Local authors, moms to host book tour promoting children’s literacy across Summit County
Three local moms are coming together to share their passion projects on a children’s book tour around Summit County.
Lisa Blake, Claudine Norden and Lisa Spaulding have all written children’s books with a tie to animals, and the trio is hoping to promote children’s literacy and interact with local families on an upcoming book tour.
The first stop of the tour will be at 3:30 p.m. Wednesday, Aug. 25, at Wild and Free in Dillon to celebrate the start of elementary school in Summit School District. A second stop is planned at 3:30 p.m. the following Wednesday, Sept. 1, at Next Page Books & Nosh. Any businesses interested in having the tour add a stop can email Blake at email@example.com.
The tour stops will be interactive, as each author will do a reading of their book followed by an audience Q&A. There will also be coloring pages, stickers and bookmarks available for kids as well as free books from Next Page.
The authors wanted to start the tour to celebrate the return to school and to promote children’s literacy. Norden said reading literacy and social emotional skills are “the building blocks of a successful learner.”
“It’s really a community approach to get our kids reading because that sets the foundation for them to be just good learners,” Norden said.
Blake said she reads three or four books a night with her first grader.
“It’s kind of that proud-parent moment when your kid picks up a book and starts forming sentences and sharing a story with you, so I just thought let’s promote that countywide, and celebrate back to school and reading, and children’s literacy and come together and share our books,” Blake said. “I just think it’ll be a really fun way to get kids excited about reading in the new school year.”
Blake’s book “How to Love Your Pug” came out in February after she and her son came up with the idea together during quarantine. The 32-page picture book outlines 10 rules on loving your pug, inspired by Blake’s own pug, Mojo.

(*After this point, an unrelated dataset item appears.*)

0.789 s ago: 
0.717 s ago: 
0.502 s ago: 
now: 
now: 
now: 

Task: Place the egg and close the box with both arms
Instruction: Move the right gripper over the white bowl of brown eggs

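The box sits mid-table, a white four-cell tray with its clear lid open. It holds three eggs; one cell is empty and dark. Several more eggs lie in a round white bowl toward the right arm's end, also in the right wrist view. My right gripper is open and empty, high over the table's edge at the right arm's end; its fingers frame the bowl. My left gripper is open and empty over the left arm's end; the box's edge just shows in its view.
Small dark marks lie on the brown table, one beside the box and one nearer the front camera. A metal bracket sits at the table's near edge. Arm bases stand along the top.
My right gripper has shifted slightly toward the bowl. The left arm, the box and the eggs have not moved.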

Blake is working on a second book in the series called “How to Love Your Rescue Pup,” talking about different breeds of rescues and how they can have varying needs and require “different types of love.”
“I love that the three of us, we all have very separate storylines and characters, but we share that common thread or theme around animals and love and compassion,” Blake said.
Norden has written two books as a part of “The Quigley Collection”: “Quigley the Quiet Hedgehog” and “Quigley Goes to Gymnastics.” She said the books show how Quigley goes about life in an extroverted world as an introverted, quiet character.
Spaulding is the author of the “From Alone to a Home Collection,” which highlights true stories about families adopting pets from the Summit County Animal Shelter, where Spaulding works. The first book in the series was about her own dog’s adoption story, and Spaulding donates a portion of her book’s proceeds back to the shelter.
In addition to the short chapter books, Spaulding created accompanying coloring books with an abridged version of the story. She said working with kids and school groups at the animal shelter inspired her to write the book.
“One of the best parts of my job is connecting with the kids, and so what better way than to write a book for them to read,” Spaulding said.
The authors also like to talk to kids about what it was like writing and publishing a book, something Norden said the kids love to ask questions about.
“I was just really proud of the fact that I saw that dream all the way through the end,” Spaulding said. “I like to just tell people, ‘Hey, if you have an idea, you can see it through, and it’s really awesome to do that.’”
The authors all agreed they are most looking forward to interacting with kids and hearing what their questions and takeaways are from the books.
“Some of the things that they come up with after we read to them are just so cool and just the way that they relate it back to their personal lives,” Spaulding said.
“I’m really looking forward to seeing their eyes light up and to hearing all the funny questions,” Blake added, “because that’s my favorite part at the end of the storytime: When I ask if anyone has questions, all the hands go up.”